### Task objective
Every entry must reappear in your answer exactly as written, though its pictures must not.

### Stored data
········

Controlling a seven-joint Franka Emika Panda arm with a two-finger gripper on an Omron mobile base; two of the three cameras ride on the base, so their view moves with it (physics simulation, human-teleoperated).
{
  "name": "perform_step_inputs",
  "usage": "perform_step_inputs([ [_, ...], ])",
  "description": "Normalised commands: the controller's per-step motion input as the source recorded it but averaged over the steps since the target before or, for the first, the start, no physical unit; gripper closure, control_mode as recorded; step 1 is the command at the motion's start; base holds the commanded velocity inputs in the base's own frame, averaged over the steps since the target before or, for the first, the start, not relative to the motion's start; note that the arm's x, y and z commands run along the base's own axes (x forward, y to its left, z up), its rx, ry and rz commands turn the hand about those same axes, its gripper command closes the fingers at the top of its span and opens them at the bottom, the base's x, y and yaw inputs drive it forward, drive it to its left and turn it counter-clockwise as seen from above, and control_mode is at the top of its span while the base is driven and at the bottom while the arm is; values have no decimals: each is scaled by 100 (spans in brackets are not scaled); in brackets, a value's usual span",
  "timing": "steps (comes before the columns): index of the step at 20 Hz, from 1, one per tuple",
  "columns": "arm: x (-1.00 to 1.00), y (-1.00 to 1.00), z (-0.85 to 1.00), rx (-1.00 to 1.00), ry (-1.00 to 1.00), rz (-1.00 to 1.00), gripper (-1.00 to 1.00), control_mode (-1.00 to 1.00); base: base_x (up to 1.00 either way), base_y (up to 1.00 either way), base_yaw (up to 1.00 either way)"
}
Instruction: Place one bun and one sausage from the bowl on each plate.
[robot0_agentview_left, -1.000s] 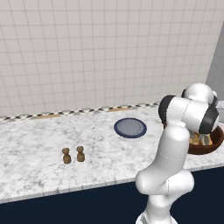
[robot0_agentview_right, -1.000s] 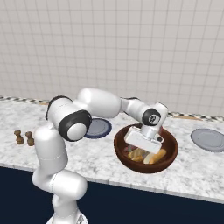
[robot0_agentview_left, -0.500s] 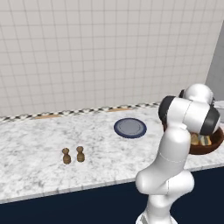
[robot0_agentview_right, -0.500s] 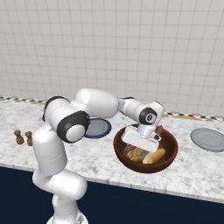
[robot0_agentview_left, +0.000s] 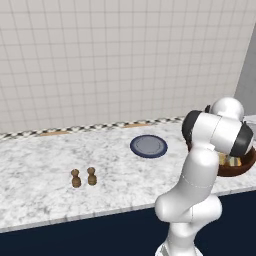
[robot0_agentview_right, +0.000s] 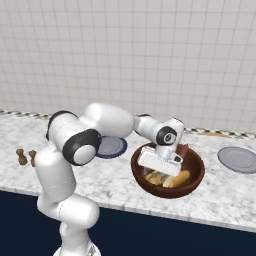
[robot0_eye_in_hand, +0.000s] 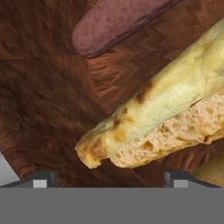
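Across the middle of both base views runs the marbled grey tabletop (robot0_agentview_right: 115, 182), backed by a pale tiled wall (robot0_agentview_left: 100, 60) and edged below by a dark navy front. On it, at centre right of the right base view, sits the reddish-brown wooden bowl (robot0_agentview_right: 192, 180); in the left base view only a sliver of the bowl (robot0_agentview_left: 240, 167) shows at the right edge, behind the white arm.

A navy-rimmed plate (robot0_agentview_left: 149, 146) lies at the centre of the left base view, well apart from the bowl in that frame; in the right base view the same plate (robot0_agentview_right: 114, 146) is partly hidden behind the arm, just left of the bowl. A paler grey plate (robot0_agentview_right: 239, 159) lies at the right edge of the right base view, near the bowl but not touching it. Both plates are bare.

Inside the bowl the end effector (robot0_agentview_right: 159, 170) hangs low over the contents, its white hand tilted down into the hollow. From the hand view its two dark fingertips (robot0_eye_in_hand: 43, 178) stand far apart at the bottom corners, so it is spread wide and holds nothing.

Between and just above those tips lies a split golden bun (robot0_eye_in_hand: 162, 113), slanting from lower left to upper right, crumb side showing. A reddish-brown sausage (robot0_eye_in_hand: 118, 24) lies at the top of that frame on the bowl's wooden floor, apart from the bun.

Two small brown shakers (robot0_agentview_left: 83, 177) stand side by side at the lower left of the left base view.
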Motion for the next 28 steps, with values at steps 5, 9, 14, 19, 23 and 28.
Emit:
perform_step_inputs([
  [5, 0, 0, -52, 0, -5, -10, -100, -100, 0, 0, 0],
  [9, 24, 0, -19, 0, -10, -23, -100, -100, 0, 0, 0],
  [14, 46, 0, -1, 0, 2, -22, -100, -100, 0, 0, 0],
  [19, 14, 9, -13, 0, -1, -12, -100, -100, 0, 0, 0],
  [23, 13, 25, 22, -2, 0, -8, -100, -100, 0, 0, 0],
  [28, 18, 8, -33, 0, -7, -12, -100, -100, 0, 0, 0],
])
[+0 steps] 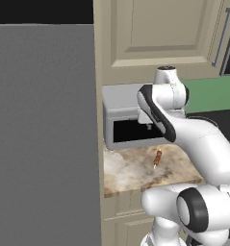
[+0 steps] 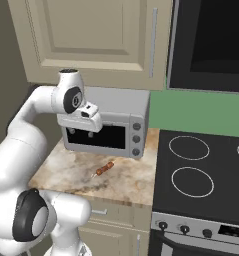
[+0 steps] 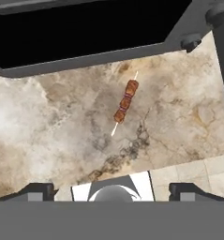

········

### Response to this exercise
Controlling a seven-joint Franka Emika Panda arm with a two-finger gripper on an Omron mobile base; two of the three cameras ride on the base, so their view moves with it (physics simulation, human-teleoperated).
{
  "name": "perform_step_inputs",
  "usage": "perform_step_inputs([ [_, ...], ])",
  "description": "Normalised commands: the controller's per-step motion input as the source recorded it but averaged over the steps since the target before or, for the first, the start, no physical unit; gripper closure, control_mode as recorded; step 1 is the command at the motion's start; base holds the commanded velocity inputs in the base's own frame, averaged over the steps since the target before or, for the first, the start, not relative to the motion's start; note that the arm's x, y and z commands run along the base's own axes (x forward, y to its left, z up), its rx, ry and rz commands turn the hand about those same axes, its gripper command closes the fingers at the top of its span and opens them at the bottom, the base's x, y and yaw inputs drive it forward, drive it to its left and turn it counter-clockwise as seen from above, and control_mode is at the top of its span while the base is driven and at the bottom while the arm is; values have no decimals: each is scaled by 100 (spans in brackets are not scaled); in brackets, a value's usual span",
  "timing": "steps (comes before the columns): index of the step at 20 Hz, from 1, one per tuple",
  "columns": "arm: x (-1.00 to 1.00), y (-1.00 to 1.00), z (-0.85 to 1.00), rx (-1.00 to 1.00), ry (-1.00 to 1.00), rz (-1.00 to 1.00), gripper (-1.00 to 1.00), control_mode (-1.00 to 1.00); base: base_x (up to 1.00 either way), base_y (up to 1.00 either way), base_yaw (up to 1.00 either way)"
}
Instruction: Place one bun and one sausage from the bowl on each plate.
[robot0_agentview_left, -1.000s] 
[robot0_agentview_right, -1.000s] 
[robot0_agentview_left, -0.500s] 
[robot0_agentview_right, -0.500s] 
[robot0_agentview_left, +0.000s] 
[robot0_agentview_right, +0.000s] 
[robot0_eye_in_hand, +0.000s] 
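Across the middle of both base views runs the marbled grey tabletop (robot0_agentview_right: 115, 182), backed by a pale tiled wall (robot0_agentview_left: 100, 60) and edged below by a dark navy front. On it, at centre right of the right base view, sits the reddish-brown wooden bowl (robot0_agentview_right: 192, 180); in the left base view only a sliver of the bowl (robot0_agentview_left: 240, 167) shows at the right edge, behind the white arm.

A navy-rimmed plate (robot0_agentview_left: 149, 146) lies at the centre of the left base view, well apart from the bowl in that frame; in the right base view the same plate (robot0_agentview_right: 114, 146) is partly hidden behind the arm, just left of the bowl. A paler grey plate (robot0_agentview_right: 239, 159) lies at the right edge of the right base view, near the bowl but not touching it. Both plates are bare.

Inside the bowl the end effector (robot0_agentview_right: 159, 170) hangs low over the contents, its white hand tilted down into the hollow. From the hand view its two dark fingertips (robot0_eye_in_hand: 43, 178) stand far apart at the bottom corners, so it is spread wide and holds nothing.

Between and just above those tips lies a split golden bun (robot0_eye_in_hand: 162, 113), slanting from lower left to upper right, crumb side showing. A reddish-brown sausage (robot0_eye_in_hand: 118, 24) lies at the top of that frame on the bowl's wooden floor, apart from the bun.

Two small brown shakers (robot0_agentview_left: 83, 177) stand side by side at the lower left of the left base view.
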Motion for the next 28 steps, with values at steps 5, 9, 14, 19, 23 and 28.
Emit:
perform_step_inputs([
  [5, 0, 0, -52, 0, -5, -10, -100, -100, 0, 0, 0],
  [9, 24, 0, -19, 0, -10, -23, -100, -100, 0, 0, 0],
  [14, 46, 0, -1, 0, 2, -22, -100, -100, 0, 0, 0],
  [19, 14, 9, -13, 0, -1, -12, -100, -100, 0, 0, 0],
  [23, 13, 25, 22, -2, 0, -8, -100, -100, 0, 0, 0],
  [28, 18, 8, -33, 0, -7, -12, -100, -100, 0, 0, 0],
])
[+0 steps] 
[+0 steps] 
[+0 steps] 

No further answer is expected.